Moldova - Alexandru Musteata

Montenegro - Milos Mirkovic

North Macedonia - Adrian Waters

Romania - Diana Petrut

Russia - Daniil Chubar

Serbia - Adam Kovac

Albania - Daniel Prroni

Orthodox Christian, the third largest religion in Albania, celebrate the resurrection of Christ at Easter Mass, a moment that symbolizes the rebirth of hope, the strengthening of faith in God for all believers and the transition from the temporary to the eternal. It is worth remembering that these official holidays were banned during the communist regime. People were not allowed to go to church or perform religious rituals. After the overthrow of the communist regime, all believers began to openly and freely celebrate their festive days according to the respective calendars.

Believers participate in Orthodox Easter services at the Resurrection of Christ, the Orthodox Cathedral in the capital, Tirana. The cathedral is one of the largest in the Balkans. It has a large 16-bell tower with an Orthodox-style cross, which holds four "church candles" that stand for the light of the four accounts of the Gospel Resurrection. Generally, after church services, people celebrate with their families and friends.

Orthodox Christian decorate Easter eggs. They dye many of their eggs red to symbolize the blood of Christ. Orthodox also cook a special Easter sweet bread, drink brandy and eat roast lamb for the Easter dinner.

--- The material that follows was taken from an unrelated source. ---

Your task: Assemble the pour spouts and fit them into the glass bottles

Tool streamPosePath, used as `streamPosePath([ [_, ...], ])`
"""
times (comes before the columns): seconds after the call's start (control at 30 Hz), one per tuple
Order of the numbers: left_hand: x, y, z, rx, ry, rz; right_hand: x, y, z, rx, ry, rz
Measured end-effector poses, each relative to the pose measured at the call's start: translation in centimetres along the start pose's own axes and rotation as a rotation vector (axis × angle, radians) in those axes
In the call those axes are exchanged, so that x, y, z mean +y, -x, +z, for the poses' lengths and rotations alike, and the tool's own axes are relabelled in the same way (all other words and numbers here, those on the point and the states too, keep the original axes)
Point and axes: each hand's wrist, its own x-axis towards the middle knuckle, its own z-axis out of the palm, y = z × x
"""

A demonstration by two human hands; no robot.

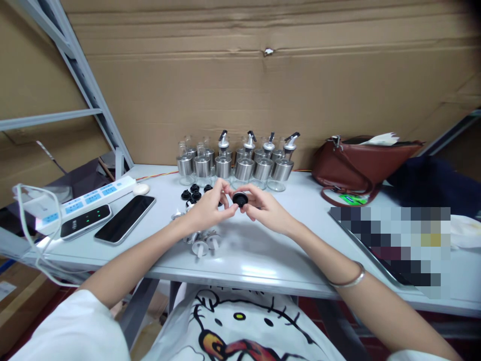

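Note:
Both my hands meet above the middle of the grey table. My left hand and my right hand pinch a small round black cap between their fingertips. Under my left hand lie several white-and-silver pourer spouts. A few loose black caps sit just beyond my left hand. Behind them stand several glass bottles with steel sleeves; the right ones carry pourer tops, the left ones have none.
Two phones and a white power strip lie at the left. A brown leather bag sits at the back right, dark cloth beside it. A cardboard wall stands behind the table, and metal shelving stands on the left.

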Motion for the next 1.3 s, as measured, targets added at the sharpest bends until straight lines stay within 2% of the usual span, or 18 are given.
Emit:
streamPosePath([
  [0.13,0.2,0.0,0.1,-0.089,0.135,-0.047,-0.1,0.1,0.0,-0.015,0.026,0.012],
  [0.33,0.5,0.2,0.2,-0.124,0.105,0.000,-0.4,0.2,0.1,-0.030,0.119,0.006],
  [0.7,0.3,0.2,0.5,-0.101,0.071,0.067,-0.3,0.2,0.1,-0.033,0.209,-0.036],
  [1.3,0.8,0.4,0.8,-0.087,0.090,0.102,-1.0,0.5,-0.1,-0.031,0.192,-0.077],
])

In fact, all Albanians prefer to participate in cultural or traditional Easter events, because in Albania, Catholics, Orthodox and Muslims often "borrow, mix and adapt" religious holidays and practices in Albania, a testimony to the religious tolerance and coexistence.

Bulgaria - Ana Popova

In Bulgaria, Easter is called “Великден” (“Velikden”, bulgarian for “Great Day”), and as the name implies, it is one of the most significant holidays in the Bulgarian calendar. Same as in most countries, eggs are painted in different colours. This fun ritual takes place either on Thursday, the day before Good Friday, or on Saturday afterwards. The first egg for that year has to be painted in red colour. The oldest woman in the family is then going to use that first red egg to draw a cross on each family member’s forehead as a wish for health. This first egg will also be kept until next year, when it will be cracked open and used for fortune telling by judging on the colour and condition of the yolk.

The women in the family hold a contest of traditional pastry baking. The so called “Kozunak” (bulg. козунак) is very hard to make and takes hours of hard work. The oldest women in the family will usually have their secret recipes that they would pass on to the new generations if they do well in that contest.

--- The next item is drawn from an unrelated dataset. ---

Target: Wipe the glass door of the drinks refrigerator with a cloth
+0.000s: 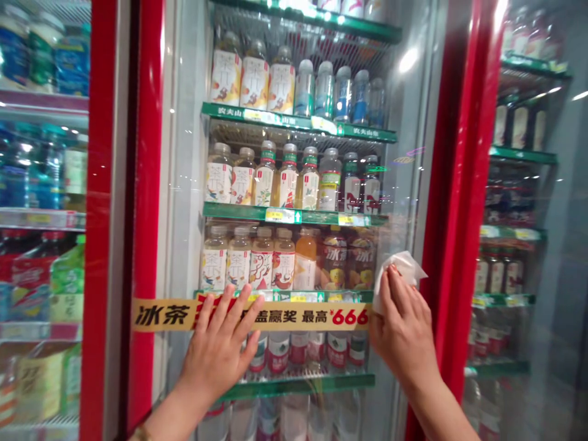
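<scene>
A glass fridge door (404, 184) with a red frame fills the view, full of bottled drinks (275, 177) on green shelves. My left hand (220, 349) lies flat on the glass, fingers spread, over a yellow sticker strip (285, 315) with red and black print. My right hand (399, 324) presses a white tissue (404, 269) against the glass near the door's right edge, just past the strip's right end. The fingers of that hand lie close together on the tissue.
A second fridge (41, 202) with drinks stands to the left behind a red door frame (98, 214). Another fridge (519, 233) with green shelves stands to the right. Light reflections (408, 59) show on the glass.
</scene>
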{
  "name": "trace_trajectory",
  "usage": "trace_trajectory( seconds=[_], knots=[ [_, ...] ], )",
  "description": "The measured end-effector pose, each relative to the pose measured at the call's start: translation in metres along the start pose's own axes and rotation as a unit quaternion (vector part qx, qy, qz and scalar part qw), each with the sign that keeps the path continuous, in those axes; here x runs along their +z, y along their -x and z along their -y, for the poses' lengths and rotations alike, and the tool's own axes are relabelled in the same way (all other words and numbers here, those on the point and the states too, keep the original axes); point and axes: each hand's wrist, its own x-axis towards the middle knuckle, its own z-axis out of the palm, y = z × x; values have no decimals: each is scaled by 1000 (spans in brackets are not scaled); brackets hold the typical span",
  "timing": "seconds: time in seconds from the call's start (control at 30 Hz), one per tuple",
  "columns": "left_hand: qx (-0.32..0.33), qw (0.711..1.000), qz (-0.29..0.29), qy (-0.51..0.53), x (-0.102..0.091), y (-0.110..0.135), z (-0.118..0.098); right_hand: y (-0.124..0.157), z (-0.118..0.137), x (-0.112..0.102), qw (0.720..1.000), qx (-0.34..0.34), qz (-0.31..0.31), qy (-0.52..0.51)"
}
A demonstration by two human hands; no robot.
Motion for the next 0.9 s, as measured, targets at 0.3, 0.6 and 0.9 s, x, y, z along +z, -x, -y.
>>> trace_trajectory(
  seconds=[0.3, 0.6, 0.9],
  knots=[
    [-13, 999, -22, 36, -7, -5, -2, -39, -13, 22, 977, 133, -114, -120],
    [49, 999, -12, -10, -21, -39, 48, -35, 43, 41, 987, -134, 29, -78],
    [49, 999, 2, -20, -16, -35, 46, -91, 30, 44, 992, 45, -9, -119]
  ],
)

On Saturday evening before Easter Sunday, every family goes together to the church and brings flowers and painted eggs as gifts. After the Worship, everyone will make sure to get a candle from an eternal fire. Right before midnight, these lit candles will be carried on a walk around the church and the wind would spare the light of those who believe and whose sins have been forgiven. At midnight, the priest proclaims three times “Христос Воскресе!” (Bulgarian for “Christ has risen”) and the congregation replies “Во истина Воскресе!” (Bulgarian for “He truly has risen”). After the special services in the Church, the families will carry (or at least attempt to carry) those eternal flames back home.

From that moment on, the good luck crack tradition starts. Everyone on the table will pick a coloured egg from the basket and people will take turns in tapping their eggs against the eggs of others. The person, who has the last unbroken egg (the so called “Борец” (Bulgarian for “fighter”), will have a successful year and a lot of health.

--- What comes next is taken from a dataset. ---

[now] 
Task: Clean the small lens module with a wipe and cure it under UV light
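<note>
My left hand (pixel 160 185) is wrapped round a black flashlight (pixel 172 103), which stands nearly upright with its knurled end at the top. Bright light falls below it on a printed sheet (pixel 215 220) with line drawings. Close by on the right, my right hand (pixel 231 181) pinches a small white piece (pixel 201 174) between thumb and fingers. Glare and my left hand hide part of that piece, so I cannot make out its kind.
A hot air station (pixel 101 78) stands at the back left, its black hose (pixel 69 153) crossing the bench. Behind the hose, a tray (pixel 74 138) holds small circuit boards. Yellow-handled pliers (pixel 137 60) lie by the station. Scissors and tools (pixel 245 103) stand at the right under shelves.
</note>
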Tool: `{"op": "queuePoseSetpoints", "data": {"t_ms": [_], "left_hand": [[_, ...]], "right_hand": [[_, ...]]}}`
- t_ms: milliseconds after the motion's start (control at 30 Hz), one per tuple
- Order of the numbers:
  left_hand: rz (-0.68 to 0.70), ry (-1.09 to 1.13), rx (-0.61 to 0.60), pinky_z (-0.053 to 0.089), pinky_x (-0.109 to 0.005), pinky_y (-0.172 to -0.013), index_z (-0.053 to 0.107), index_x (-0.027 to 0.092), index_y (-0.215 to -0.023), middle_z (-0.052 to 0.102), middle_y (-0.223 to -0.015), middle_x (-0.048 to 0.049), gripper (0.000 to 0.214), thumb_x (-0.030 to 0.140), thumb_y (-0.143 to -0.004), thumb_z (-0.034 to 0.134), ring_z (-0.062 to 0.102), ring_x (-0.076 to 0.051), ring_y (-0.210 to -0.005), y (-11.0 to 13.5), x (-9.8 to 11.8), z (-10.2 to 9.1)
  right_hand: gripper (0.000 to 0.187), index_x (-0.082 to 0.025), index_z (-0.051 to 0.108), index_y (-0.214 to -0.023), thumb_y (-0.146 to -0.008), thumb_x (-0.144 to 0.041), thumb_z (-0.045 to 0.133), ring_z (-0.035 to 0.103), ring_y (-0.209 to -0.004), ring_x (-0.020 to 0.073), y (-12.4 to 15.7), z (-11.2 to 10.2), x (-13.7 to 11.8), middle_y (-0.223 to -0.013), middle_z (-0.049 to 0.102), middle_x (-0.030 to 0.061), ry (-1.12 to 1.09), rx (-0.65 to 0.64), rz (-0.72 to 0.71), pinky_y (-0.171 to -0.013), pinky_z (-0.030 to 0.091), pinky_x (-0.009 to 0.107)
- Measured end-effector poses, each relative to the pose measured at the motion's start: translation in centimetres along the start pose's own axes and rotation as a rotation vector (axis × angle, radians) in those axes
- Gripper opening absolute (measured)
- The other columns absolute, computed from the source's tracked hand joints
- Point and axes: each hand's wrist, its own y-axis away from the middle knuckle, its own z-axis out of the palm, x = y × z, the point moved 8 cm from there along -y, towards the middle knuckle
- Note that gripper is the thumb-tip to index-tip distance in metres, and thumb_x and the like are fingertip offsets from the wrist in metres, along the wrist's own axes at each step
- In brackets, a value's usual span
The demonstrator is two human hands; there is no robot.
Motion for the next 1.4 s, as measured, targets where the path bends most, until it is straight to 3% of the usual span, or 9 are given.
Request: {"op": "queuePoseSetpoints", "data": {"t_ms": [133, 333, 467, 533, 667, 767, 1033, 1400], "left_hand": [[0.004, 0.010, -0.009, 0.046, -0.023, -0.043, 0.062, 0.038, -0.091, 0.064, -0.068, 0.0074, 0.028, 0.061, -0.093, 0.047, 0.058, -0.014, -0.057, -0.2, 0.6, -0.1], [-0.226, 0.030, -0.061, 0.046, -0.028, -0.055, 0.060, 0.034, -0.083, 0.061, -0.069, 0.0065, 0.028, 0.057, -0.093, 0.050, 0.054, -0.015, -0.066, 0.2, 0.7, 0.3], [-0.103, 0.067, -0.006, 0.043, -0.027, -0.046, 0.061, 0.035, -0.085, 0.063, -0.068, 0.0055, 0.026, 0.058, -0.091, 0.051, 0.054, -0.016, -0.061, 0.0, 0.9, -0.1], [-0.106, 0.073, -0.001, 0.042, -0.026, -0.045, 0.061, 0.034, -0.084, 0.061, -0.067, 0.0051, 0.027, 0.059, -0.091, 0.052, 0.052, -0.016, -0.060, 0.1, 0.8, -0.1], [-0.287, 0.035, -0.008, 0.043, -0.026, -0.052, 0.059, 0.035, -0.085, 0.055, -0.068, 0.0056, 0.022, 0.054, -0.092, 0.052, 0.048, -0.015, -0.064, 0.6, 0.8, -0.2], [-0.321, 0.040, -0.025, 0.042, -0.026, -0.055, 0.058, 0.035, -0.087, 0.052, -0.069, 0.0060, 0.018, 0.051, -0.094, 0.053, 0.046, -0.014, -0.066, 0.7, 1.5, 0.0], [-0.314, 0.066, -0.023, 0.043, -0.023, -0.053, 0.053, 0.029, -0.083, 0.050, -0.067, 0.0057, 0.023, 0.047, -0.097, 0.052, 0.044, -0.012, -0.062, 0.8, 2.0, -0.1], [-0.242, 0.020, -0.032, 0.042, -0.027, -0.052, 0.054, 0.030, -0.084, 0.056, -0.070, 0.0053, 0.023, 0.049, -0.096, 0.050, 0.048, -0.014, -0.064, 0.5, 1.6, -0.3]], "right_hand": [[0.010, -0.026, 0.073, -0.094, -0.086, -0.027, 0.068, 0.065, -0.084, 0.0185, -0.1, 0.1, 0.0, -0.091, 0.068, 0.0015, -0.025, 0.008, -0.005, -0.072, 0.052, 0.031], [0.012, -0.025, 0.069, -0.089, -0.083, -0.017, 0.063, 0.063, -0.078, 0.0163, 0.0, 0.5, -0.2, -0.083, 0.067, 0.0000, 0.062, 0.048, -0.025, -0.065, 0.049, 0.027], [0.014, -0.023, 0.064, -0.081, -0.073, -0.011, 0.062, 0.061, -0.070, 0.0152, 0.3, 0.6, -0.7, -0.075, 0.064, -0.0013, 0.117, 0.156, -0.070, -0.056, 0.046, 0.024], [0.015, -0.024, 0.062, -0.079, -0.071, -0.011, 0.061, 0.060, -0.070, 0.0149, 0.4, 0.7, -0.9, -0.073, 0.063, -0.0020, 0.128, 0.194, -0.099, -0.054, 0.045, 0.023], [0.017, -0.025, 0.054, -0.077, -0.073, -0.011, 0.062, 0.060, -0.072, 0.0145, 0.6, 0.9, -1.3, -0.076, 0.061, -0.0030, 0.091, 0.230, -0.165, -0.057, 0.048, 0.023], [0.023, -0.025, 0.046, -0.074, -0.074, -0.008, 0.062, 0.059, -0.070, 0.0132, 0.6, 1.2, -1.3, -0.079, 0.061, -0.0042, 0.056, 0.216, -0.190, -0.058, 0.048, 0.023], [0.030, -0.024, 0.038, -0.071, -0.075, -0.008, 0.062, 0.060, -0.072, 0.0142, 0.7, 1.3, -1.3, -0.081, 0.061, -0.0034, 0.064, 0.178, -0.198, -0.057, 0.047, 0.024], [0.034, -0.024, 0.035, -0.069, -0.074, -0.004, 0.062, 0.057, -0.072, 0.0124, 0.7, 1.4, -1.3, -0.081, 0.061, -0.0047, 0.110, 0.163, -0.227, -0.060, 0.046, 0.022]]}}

Egypt - Abdelrahim Abdallah

This weekend, around 10-20% of Egyptians who are Coptic Christians celebrate Easter, marking the resurrection of Jesus as described in the Holy Bible. The main event is usually Easter Mass, which is attended by political figures as a sign against Muslim extremists who renounce the celebration of Easter arguing that it goes against core Islamic beliefs. More conservative Coptic Christians also observe Holy Week, building up to the break of their longest fast, which lasts 55 days, on Sunday right after mass.

Accordingly, extravagant dining tables with meats, poultry and the like, which are all luxuries Copts will have been abstaining from during the fast, belong to traditional Easter celebrations. Interestingly, Easter is also celebrated by a wide base of Egyptians as Sham El-Nessim, literally the smelling of the breeze, which is an ancient Pharaonic festival celebrated at the beginning of Spring to thank the deities for the harvest and enjoy the spring breeze. Unlike the traditional Coptic celebrations of Easter, the traditional Egyptian Sham El-Nessim is a lot more fish-centered and always involves herring and other kinds of salted fish.

Due to the pleasant weather and the combined celebrations of Easter and Sham El-Nessim, Egyptians traditionally hit the (few) public parks and enjoy a little picnic in the sun while feasting on salted fish and herring.

Georgia - Irina Mugdusi

Orthodox Easter is an important holiday in Georgia. On Good Friday the eggs are painted red with the roots of a plant found in the woods- Enrdo (Rubia). Often the families prepare the Easter cake, each family has its own recipe. Otherwise, they are bought in the stores. People who follow religious rituals attend the liturgy (mass) on Holy Saturday and Sunday night. From the morning of Sunday on, everyone tells each other "Christ is risen".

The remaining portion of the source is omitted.